Posted by on in Culture Blogs


The other day the kids and I were treated to the most amazing site--a crocus lawn in our own town. We’d passed this house before but never, I guess, at this exact moment in the year. Every corner of the lawn was crammed with purple or white crocuses, all unfurled (and one being munched by a squirrel). The kids and I were stunned. Obviously, spring was here, well, sort of. It was still February. We were still wearing coats and nursing the tail end of head colds. But the crocus filled future was right there before us. At that moment, the kids and I decided it was time to actively start seeking out spring miracles. Sometimes you just happen upon magic, like a crocus lawn a few streets away, but more often you have to ready the eye and mind for it. It helps to have a plan, I’ve found. So here’s ours:

  • Keep an eye on the feeder. I consider the birds who come to my feeder something akin to pets. I am a consummate bird watcher. It’s sad to go months without seeing their multi-hued plumes. I fill up the bird feeder in the winter but it’s mostly just hijacked by a few obese Jersey squirrels who snatch the suet five minutes after I put it out. Recently though, they’ve started to return--the blue jay, the nuthatch, the yellow warbler. Rambunctious as he is, my five year old son will stop and stand silently, watching a cardinal alight. We’ve talked about cardinals as the visiting spirits of loved ones. He likes think of the bird’s appearance as a visit from his great grandmother, G.G., watching him again as he enjoys playing outside.

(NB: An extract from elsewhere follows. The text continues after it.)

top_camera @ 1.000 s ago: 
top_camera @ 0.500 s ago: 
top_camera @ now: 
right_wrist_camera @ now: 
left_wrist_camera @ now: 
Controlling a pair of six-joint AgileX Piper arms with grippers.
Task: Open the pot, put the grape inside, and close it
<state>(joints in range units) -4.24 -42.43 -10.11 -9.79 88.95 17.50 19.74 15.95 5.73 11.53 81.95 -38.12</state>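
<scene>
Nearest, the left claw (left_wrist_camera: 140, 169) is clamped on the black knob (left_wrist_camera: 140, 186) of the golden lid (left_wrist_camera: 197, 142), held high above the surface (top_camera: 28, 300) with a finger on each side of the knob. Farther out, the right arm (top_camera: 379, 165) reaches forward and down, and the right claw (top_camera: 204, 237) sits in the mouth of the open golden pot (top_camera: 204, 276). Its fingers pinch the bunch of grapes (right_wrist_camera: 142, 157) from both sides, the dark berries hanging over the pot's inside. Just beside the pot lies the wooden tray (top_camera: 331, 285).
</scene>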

  • Keep our ears open. The windows may not be open yet but the sound of the red headed woodpecker is audible, even loud, while lying in bed on Saturday morning. There are no insects buzzing yet but the world is noisier, the neighbors rousing from the sleep of winter. We hear joggers headed to the nearby river, teenagers ambling after dark. Trains and planes are always loud in our location just outside of Philadelphia. But maybe we notice them more as we begin to contemplate the travel options of spring and summer.

  • Await first visitors.The first bunny spotting of spring is always a pleasant event. It happened just this week for us, a charming little puff of brown nudging through our neighbor’s garden. “We’ll see you again on Ostara,” my daughter called after it. Our other early spring visitors have been less cute. The kids screamed when they spotted a stink bug, first on the railing of the outside steps and then right on the floor of their play area. We ushered them outside then talked about where bugs go in winter.

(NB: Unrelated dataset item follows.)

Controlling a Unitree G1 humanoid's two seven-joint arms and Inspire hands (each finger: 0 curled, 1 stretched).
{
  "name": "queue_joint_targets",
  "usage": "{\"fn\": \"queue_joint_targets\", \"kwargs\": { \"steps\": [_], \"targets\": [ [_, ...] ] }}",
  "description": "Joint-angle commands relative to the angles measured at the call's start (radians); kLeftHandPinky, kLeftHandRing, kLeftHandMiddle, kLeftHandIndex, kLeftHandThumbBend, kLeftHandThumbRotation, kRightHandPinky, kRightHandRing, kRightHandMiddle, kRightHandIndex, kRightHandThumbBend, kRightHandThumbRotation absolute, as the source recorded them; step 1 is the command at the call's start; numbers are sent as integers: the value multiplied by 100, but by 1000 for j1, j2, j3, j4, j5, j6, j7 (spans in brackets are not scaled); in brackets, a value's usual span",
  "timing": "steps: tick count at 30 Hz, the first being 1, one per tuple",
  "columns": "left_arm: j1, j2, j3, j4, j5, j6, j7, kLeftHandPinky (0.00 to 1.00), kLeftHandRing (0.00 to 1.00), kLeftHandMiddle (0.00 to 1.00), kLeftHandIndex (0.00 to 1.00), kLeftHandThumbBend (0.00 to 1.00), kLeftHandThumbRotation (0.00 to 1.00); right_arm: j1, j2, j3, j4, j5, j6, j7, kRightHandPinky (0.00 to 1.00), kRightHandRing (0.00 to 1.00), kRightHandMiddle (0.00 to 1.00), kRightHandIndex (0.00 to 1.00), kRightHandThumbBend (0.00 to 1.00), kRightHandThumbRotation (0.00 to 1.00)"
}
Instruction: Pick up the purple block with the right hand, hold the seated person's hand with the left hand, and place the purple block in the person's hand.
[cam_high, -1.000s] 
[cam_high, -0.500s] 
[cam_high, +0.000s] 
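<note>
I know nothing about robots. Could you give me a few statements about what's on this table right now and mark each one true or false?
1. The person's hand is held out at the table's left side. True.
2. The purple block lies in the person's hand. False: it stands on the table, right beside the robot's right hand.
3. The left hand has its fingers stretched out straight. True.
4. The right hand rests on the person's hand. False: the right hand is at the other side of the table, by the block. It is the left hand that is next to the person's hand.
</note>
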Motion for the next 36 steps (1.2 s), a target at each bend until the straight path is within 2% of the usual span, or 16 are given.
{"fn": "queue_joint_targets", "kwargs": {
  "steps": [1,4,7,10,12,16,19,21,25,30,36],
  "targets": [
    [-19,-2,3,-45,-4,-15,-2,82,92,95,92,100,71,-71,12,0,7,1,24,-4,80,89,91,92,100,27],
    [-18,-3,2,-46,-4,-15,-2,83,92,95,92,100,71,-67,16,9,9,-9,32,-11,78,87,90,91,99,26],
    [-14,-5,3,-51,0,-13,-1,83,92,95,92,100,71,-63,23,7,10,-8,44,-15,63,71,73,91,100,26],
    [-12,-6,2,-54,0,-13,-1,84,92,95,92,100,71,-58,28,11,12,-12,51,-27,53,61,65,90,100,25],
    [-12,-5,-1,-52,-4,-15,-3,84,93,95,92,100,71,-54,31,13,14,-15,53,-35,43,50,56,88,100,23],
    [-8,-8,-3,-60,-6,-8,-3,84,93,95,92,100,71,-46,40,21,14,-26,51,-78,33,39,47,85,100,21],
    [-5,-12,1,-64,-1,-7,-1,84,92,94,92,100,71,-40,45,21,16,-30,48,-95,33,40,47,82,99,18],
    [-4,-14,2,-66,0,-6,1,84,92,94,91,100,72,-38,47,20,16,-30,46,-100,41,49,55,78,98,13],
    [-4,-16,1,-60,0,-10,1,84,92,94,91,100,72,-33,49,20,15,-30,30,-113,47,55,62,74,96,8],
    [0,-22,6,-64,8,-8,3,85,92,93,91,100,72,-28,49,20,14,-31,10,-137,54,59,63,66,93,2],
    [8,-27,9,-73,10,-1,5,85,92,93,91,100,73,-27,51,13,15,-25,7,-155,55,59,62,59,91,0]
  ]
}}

  • Plan for outdoors. The seeds we started at Imbolc are now full fledged seedlings. The tomatoes are still tiny but the lettuce will be ready to go out into the garden bed just a little before last frost. We transfer the seedlings into bigger pots (“out of their cribs and into their big kid beds,” my son says) so their roots have room to extend and grow. Before long we’ll be hardening them off. Now we pluck plastic soda bottles from the recycling bin to wash them out and use them as makeshift cloches. These upcycled bell jars will protect tender little lettuce plants from frigid wind when planted outdoors soon enough.

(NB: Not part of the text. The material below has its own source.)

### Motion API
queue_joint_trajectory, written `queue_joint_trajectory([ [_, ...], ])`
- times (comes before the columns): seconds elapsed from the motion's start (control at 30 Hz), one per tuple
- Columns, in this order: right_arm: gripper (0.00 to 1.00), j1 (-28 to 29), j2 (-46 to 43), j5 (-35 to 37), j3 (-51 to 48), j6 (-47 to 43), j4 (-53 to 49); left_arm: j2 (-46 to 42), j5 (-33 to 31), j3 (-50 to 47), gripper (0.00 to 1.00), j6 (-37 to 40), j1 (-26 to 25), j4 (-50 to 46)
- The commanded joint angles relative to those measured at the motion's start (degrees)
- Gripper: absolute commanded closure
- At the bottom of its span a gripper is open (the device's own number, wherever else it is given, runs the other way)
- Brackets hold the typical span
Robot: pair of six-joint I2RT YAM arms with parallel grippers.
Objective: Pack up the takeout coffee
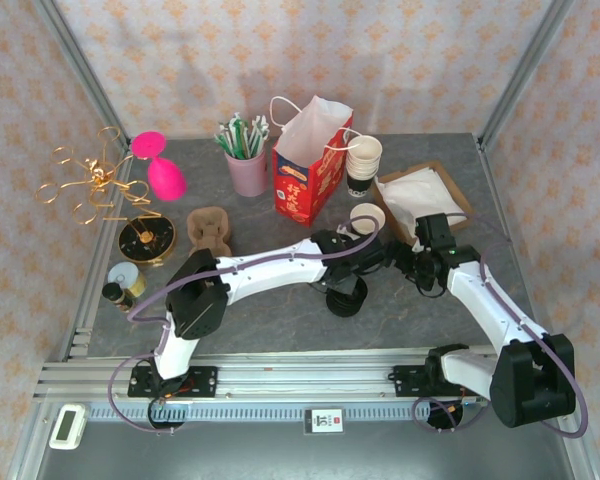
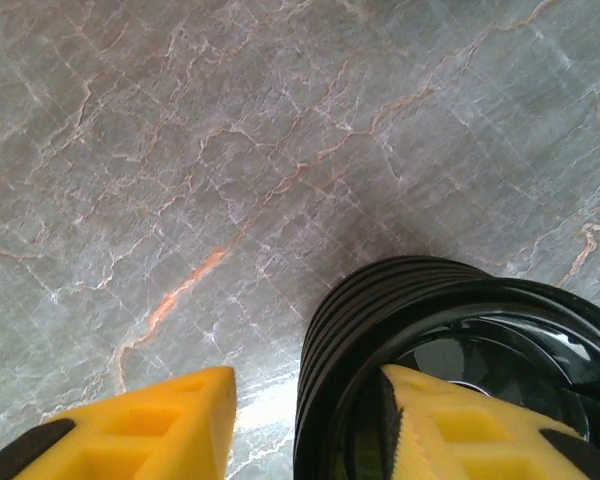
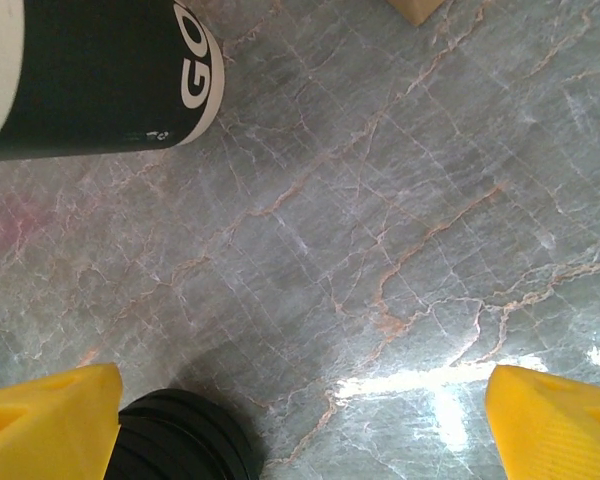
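A stack of black lids (image 1: pixel 347 298) sits on the table in front of a takeout cup (image 1: pixel 367 218), white with a black sleeve. My left gripper (image 1: pixel 352 272) hangs over the stack. In the left wrist view the left gripper (image 2: pixel 308 385) straddles the rim of the lids (image 2: pixel 410 290), one yellow finger inside and the other outside, with a gap to the rim. My right gripper (image 1: pixel 412 262) is just right of the lids. The right gripper (image 3: pixel 305 380) stands wide open over bare table, with the cup (image 3: pixel 90 80) ahead and the lids (image 3: pixel 180 440) by its left finger.
A red paper bag (image 1: pixel 310 160) stands open at the back, a stack of cups (image 1: pixel 363 163) beside it. A wooden tray (image 1: pixel 458 195) of napkins lies at the right. A pink straw holder (image 1: pixel 246 168) and a pulp cup carrier (image 1: pixel 208 230) are to the left.
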Motion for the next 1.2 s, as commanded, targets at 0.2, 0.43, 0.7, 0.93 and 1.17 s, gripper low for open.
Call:
queue_joint_trajectory([
  [0.2, 0.06, -0.35, 0.31, -0.53, -0.19, -0.94, 0.99, 1.15, -2.4, 3.01, 0.73, 1.91, -0.84, -4.6],
  [0.43, 0.06, -0.42, 0.24, -0.46, -0.38, -0.83, 0.96, 0.92, -0.6, 2.14, 0.8, 2.26, -0.84, -3.66],
  [0.7, 0.05, -0.64, 0.41, -0.23, 0.37, -0.58, 1.2, -0.22, 0.88, 0.63, 0.85, 1.3, -0.84, -0.67],
  [0.93, 0.02, -4.49, -1.22, 0.35, 0.46, 0.07, 0.43, -1.26, 4.86, 0.57, 0.85, 0.41, -0.84, 4.86],
  [1.17, 0.0, -12.43, -0.72, -2.25, 0.93, -1.27, 0.27, 0.48, 7.88, 2.44, 0.86, -0.31, -0.8, 9.25],
])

  • Appreciate indoor miracles. Like most avid gardeners, house plants sustain me during the winter months. I’ve inherited a few orchids from folks who’ve decided to ditch theirs when the plant was dormant, just a pot of shiny, fat green leaves. This February I spent an inordinate amount of time walking my orchids around the house, trying them in this pool of sunlight and then that one. At last I found the right northern facing light. The orchids will be blooming any day. The bracts are bulging and ready to pop. Each morning, my son and I inspect them. Not yet, not yet, but soon!


It’s tough to wait this time of year, when the world is waking up and everything almost seems to be stirring. It’s tough to get the kids to keep their coats on. When they take to their swings, they kick off not just their shoes but also their socks. It’s too chilly for that, as they soon find out but I can’t exactly blame them. I’m ready to shuck my coat and shoes too. Ostara can’t come soon enough. I’m ready--we’re all ready--to put a favorite Margaret Atwood quote into practice: “in spring, at the end of the day, you should smell like dirt.”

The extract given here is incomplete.